→ What needs to be done
Reproduce the section of the listing that begins at the line containing "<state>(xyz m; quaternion" and finishes at the line containing "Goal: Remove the". Include both end lines and nothing beyond them.

################

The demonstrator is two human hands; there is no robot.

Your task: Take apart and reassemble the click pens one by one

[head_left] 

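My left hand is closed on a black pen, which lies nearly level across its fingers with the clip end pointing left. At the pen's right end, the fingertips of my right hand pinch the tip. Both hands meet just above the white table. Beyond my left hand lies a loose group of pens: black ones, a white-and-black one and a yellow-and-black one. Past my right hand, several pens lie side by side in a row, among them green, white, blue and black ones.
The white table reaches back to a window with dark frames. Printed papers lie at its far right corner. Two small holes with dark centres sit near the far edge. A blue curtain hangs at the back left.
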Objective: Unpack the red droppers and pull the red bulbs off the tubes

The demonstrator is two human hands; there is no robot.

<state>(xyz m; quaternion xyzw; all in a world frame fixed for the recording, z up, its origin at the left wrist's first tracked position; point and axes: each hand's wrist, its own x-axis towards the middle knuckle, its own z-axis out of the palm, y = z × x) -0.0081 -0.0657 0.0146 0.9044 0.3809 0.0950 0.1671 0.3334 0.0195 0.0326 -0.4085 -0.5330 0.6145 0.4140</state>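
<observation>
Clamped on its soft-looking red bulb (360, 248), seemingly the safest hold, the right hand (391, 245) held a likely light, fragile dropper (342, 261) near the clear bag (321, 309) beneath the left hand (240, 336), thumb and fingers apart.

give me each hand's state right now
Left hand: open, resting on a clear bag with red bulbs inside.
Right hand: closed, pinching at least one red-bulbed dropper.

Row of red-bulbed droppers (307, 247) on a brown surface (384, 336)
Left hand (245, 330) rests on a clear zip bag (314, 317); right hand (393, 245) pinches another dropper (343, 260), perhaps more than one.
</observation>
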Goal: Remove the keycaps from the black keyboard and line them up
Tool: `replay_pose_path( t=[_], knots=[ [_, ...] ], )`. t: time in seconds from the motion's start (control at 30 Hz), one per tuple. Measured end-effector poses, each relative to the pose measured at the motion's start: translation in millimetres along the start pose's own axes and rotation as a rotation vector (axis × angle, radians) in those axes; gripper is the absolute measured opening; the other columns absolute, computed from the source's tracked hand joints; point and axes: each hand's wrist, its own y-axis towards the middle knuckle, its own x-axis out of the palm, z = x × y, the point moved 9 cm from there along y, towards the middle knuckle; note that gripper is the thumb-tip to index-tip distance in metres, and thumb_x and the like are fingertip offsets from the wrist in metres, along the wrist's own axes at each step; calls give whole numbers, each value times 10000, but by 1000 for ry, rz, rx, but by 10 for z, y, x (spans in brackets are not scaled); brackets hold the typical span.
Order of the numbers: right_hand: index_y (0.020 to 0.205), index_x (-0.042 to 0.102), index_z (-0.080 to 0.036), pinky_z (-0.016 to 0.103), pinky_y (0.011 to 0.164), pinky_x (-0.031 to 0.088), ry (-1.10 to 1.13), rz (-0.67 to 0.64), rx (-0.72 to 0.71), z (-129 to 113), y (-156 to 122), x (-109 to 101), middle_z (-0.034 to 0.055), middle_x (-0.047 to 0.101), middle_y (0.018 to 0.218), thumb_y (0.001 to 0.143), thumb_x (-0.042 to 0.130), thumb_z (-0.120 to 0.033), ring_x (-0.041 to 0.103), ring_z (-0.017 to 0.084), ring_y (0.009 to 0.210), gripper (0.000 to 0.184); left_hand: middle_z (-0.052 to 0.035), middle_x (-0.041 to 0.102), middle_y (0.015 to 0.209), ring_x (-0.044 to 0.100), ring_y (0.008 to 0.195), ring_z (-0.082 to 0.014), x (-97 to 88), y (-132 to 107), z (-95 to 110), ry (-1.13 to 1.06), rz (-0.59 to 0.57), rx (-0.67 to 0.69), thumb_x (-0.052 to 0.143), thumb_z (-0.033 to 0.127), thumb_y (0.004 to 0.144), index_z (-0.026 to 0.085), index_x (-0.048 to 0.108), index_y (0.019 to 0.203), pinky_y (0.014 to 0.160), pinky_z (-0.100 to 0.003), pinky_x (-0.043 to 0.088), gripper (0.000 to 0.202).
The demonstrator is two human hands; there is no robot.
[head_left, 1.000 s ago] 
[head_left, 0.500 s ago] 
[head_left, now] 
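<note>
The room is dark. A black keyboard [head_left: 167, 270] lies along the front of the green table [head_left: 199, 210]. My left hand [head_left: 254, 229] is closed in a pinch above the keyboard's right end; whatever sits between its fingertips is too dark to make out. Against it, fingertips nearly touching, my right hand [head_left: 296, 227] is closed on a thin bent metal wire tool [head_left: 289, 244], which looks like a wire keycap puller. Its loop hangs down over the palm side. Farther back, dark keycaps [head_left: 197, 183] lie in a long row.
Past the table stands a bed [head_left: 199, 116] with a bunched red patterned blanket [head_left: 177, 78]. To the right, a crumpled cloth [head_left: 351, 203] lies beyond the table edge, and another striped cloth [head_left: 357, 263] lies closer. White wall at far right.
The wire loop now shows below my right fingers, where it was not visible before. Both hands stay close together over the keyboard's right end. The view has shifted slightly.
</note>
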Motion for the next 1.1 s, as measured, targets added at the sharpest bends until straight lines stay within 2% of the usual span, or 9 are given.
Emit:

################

→ Output of the exercise
<state>(xyz m; quaternion xyzw; all in a world frame fixed for the recording, z up, its origin at the left wrist's first tracked position; point and axes: each hand's wrist, its own x-axis towards the middle knuckle, its own z-axis out of the palm, y = z × x) -0.0081 -0.0657 0.0146 0.9044 0.3809 0.0950 0.1671 0.3334 0.0195 0.0326 -0.4085 -0.5330 0.6145 0.4140</state>
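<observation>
Clamped on its soft-looking red bulb (360, 248), seemingly the safest hold, the right hand (391, 245) held a likely light, fragile dropper (342, 261) near the clear bag (321, 309) beneath the left hand (240, 336), thumb and fingers apart.

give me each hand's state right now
Left hand: open, resting on a clear bag with red bulbs inside.
Right hand: closed, pinching at least one red-bulbed dropper.

Row of red-bulbed droppers (307, 247) on a brown surface (384, 336)
Left hand (245, 330) rests on a clear zip bag (314, 317); right hand (393, 245) pinches another dropper (343, 260), perhaps more than one.
</observation>
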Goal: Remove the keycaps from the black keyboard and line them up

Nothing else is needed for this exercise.